"Well, a unibrow is always better than the Unabomber, and with my luck that is completely in the realm of possibility," I mutter, which causes another wave of giggles from her. “Anyways, let’s not talk about worst-case scenarios. No point in tempting fate. If I put the idea out in the universe, I’m sure fate will bite me in the butt."
"Maybe you could get a gym rat?” she suggests.
“I think that would be my breaking point. I don't want to drink my meals in the form of kale smoothies," I whine. “Besides, I’m not exactly the gym type. So, the likelihood of being matched with someone like that isn't very high.”
"What if he's into cosplay?" Denise gags. Clearly, costumes don't do it for her.
"You say that like it's a bad thing. I wouldn't mind the characters and stuff. I'd take a nerd over some Wall Street big shot any day. What if he can pull off my favorite characters? That would be sort of sexy."
“Of course, you would,” she laughs.
“Hey, I think a Thor lookalike offering to show me his big hammer would be hot.”
“You’d get the nerd who makes his costumes in his mom’s basement, surrounded by jars of urine because he doesn’t want to take a break from his video games to go to the bathroom upstairs.”
"Oh God, where do you get your imagination?” I ask, shivering at the thought.
“I watch television. Okay, so, read me the responses so we can pick one.
"So far, there are three. The first one is from a guy named Joe, and he works as a bartender at a golf club, who enjoys golfing in his free time. He prefers movies to books. He recently graduated with a bachelor's in business and was in a fraternity. He has one tattoo that says carpe diem."
"Um, absolutely not. Next one." She says, and I agree entirely with her. I don't know about golf and movies over books? I own a bookstore.
"Second one is a guy named Dave. He owns a ranch a few counties over. He rides bulls in his free time. He's looking for a country girl who can work the ranch by his side and still rustle up some homemade grub at the end of the day."
"Is that actually what's in the email? Rustle up some grub?" she asks skeptically.
"Yes. I don't mind a tight pair of wranglers, but I know nothing about farms or bull riding."
"So, you won't save a horse and ride that cowboy?" she sings, laughing at her tone-deaf joke.
"Not quite. Okay, number three then. Um, so this one's name is Eugene." I say flatly, the corners of my mouth pulling into a frown. Who even had that name these days? Poor guy, I almost feel bad for him.

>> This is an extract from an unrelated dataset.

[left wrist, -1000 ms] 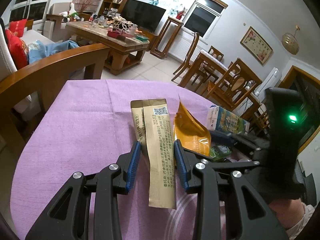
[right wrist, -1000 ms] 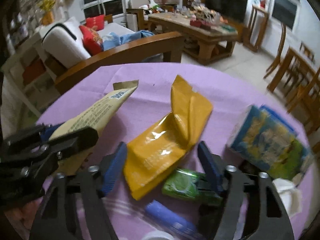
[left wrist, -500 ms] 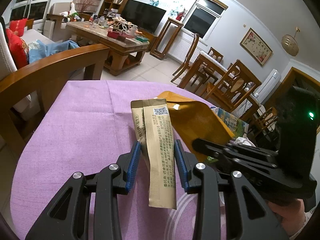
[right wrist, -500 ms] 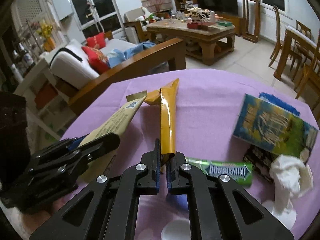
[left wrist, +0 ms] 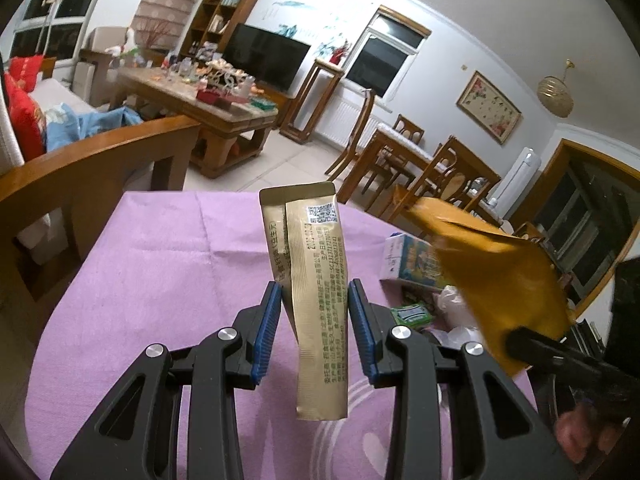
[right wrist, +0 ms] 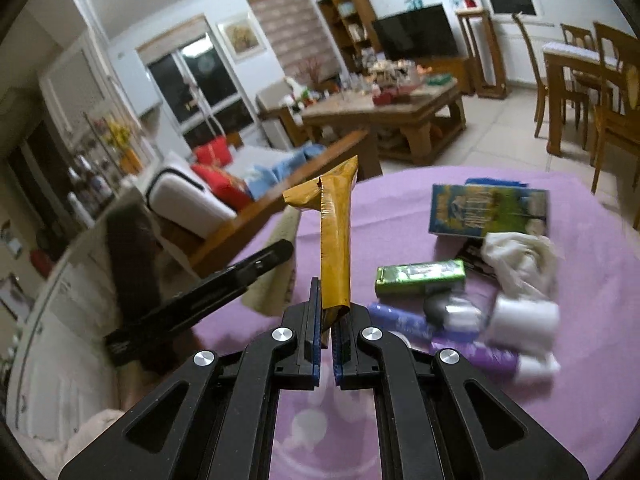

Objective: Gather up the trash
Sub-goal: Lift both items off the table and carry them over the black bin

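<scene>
My left gripper (left wrist: 314, 320) is shut on a flat gold sachet (left wrist: 316, 280) and holds it edge-on above the purple tablecloth (left wrist: 168, 280). My right gripper (right wrist: 328, 336) is shut on a folded yellow-orange wrapper (right wrist: 335, 240) and holds it lifted off the table; the wrapper also shows in the left wrist view (left wrist: 500, 272). On the cloth lie a green gum pack (right wrist: 420, 276), a crumpled white tissue (right wrist: 520, 256), a blue-green box (right wrist: 488, 212) and purple and white items (right wrist: 480, 340).
A wooden chair back (left wrist: 80, 168) stands at the table's far left edge. A sofa with red cushions (right wrist: 216, 180), a cluttered coffee table (right wrist: 384, 108) and dining chairs (right wrist: 600, 92) stand beyond the table.
My right gripper closed on the yellow-orange wrapper and lifted it up off the table. My left gripper rose a little with the gold sachet still in it.
</scene>
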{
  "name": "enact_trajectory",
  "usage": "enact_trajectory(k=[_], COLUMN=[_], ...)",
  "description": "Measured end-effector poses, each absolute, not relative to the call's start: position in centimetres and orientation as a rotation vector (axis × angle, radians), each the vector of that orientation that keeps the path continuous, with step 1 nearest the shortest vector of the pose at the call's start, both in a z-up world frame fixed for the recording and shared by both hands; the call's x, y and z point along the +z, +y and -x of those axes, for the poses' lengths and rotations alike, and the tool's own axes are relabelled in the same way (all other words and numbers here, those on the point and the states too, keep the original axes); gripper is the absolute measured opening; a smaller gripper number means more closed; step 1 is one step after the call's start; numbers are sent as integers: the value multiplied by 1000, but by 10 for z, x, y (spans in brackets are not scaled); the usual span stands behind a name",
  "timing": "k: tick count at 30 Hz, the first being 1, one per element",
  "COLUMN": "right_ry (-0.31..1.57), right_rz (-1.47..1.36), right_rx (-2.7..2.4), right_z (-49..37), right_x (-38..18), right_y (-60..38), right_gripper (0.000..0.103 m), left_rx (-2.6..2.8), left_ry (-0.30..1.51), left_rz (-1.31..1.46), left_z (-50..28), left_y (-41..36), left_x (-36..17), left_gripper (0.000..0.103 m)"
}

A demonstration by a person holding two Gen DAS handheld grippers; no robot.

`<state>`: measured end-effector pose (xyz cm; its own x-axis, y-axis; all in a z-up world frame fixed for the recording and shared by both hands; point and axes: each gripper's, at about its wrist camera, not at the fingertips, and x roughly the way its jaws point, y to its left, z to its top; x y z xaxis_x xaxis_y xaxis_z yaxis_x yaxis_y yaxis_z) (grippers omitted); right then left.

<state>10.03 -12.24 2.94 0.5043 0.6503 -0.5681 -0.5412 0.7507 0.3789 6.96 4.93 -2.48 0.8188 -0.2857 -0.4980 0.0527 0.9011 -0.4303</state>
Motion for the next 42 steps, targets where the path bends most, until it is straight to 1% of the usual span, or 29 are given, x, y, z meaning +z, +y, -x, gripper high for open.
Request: enact_trajectory(k=[6, 11, 19, 24, 32, 42], right_ry=[662, 583, 538, 514, 468, 433], right_rz=[-207, -235, -332, -364, -424, -512], right_rx=[688, 622, 528, 473, 328, 115], right_z=[-49, -4, 42, 67, 115, 183], right_x=[50, 66, 61, 59, 51, 21], right_y=[-176, -236, -316, -363, -443, -543], right_gripper=[5, 5, 5, 5, 5, 5], left_rx=[-256, -347, -576, -701, -889, -1096], left_ry=[536, 564, 545, 550, 621, 728], left_rz=[364, 325, 249, 201, 172, 125], left_z=[-64, -57, -33, -24, -14, 5], left_y=[38, 11, -71, -131, -230, -334], left_x=[-16, -9, 40, 51, 36, 8], left_gripper=[35, 35, 35, 35, 35, 35])
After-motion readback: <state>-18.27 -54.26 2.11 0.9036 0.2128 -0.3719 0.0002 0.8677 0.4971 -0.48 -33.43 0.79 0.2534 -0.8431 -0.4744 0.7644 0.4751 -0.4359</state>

"Well, that's not very sexy," she says. I’ve got to agree with her. "How do you call out a name like Eugene when he's got you bent over the couch?"
"That doesn't sound fun at all. Eugene sounds like someone that would be your best friend, not your hot sex partner,” I mumble.
"Yeah, like he would probably be nice, but not exactly orgasm-inducing."
"None of these sound like someone I want to go out with." I'm on the verge of emailing Bianca and canceling anything further.
"You have to go out with at least one of them!" she insists.
"How am I supposed to pick one?" I ask skeptically. None of them are standing out as someone I want to meet for a date.
"I'm doing a random number generator over here. Whatever number it pulls up, you have to promise to set up the date, okay?" Denise insists, "That way, you can't cheat."
"Fine," I sit there, holding my breath. I'm not sure I prefer one over the other. She knows me too well and picked up on me not wanting to meet any potential dates.
"Oooohhh, okay, it picked a number. I'm sending you the screenshot!"
My phone dings, and when I open it up, it's got all three numbers in a wheel with the pointer. It landed on number 3. Eugene.
"Yay,” I whine.
“Oh, come on, give ole Eugene a shot.”
“Fine, I might as well get this over with." I mumble, typing out a quick email asking him to meet me for coffee at Wallflowers tomorrow at four. That way, I’m not obligated for much and when it blows up in my face, Denise will give up blackmailing me into going on more dates.
Two
Travis
Walking into the bookstore with big daisies on the logo, I’m already pissed. My agent, Claire, has been hounding me for months to meet her and of all places, she picks this place, which clearly caters to women. I stick out like an elephant in the middle of a china shop. I can feel eyes on me everywhere. She knows I want to keep a low profile. I’m not stupid, I know this is her way of punishing me for running off. I look around and immediately start worrying my balls will shrivel up. This place could obviously drain the testosterone right out of your body. It’s decorated everywhere with bright yellow polka dots, frilly tablecloths and all the desserts at the coffee bar seem to be topped with sprinkles.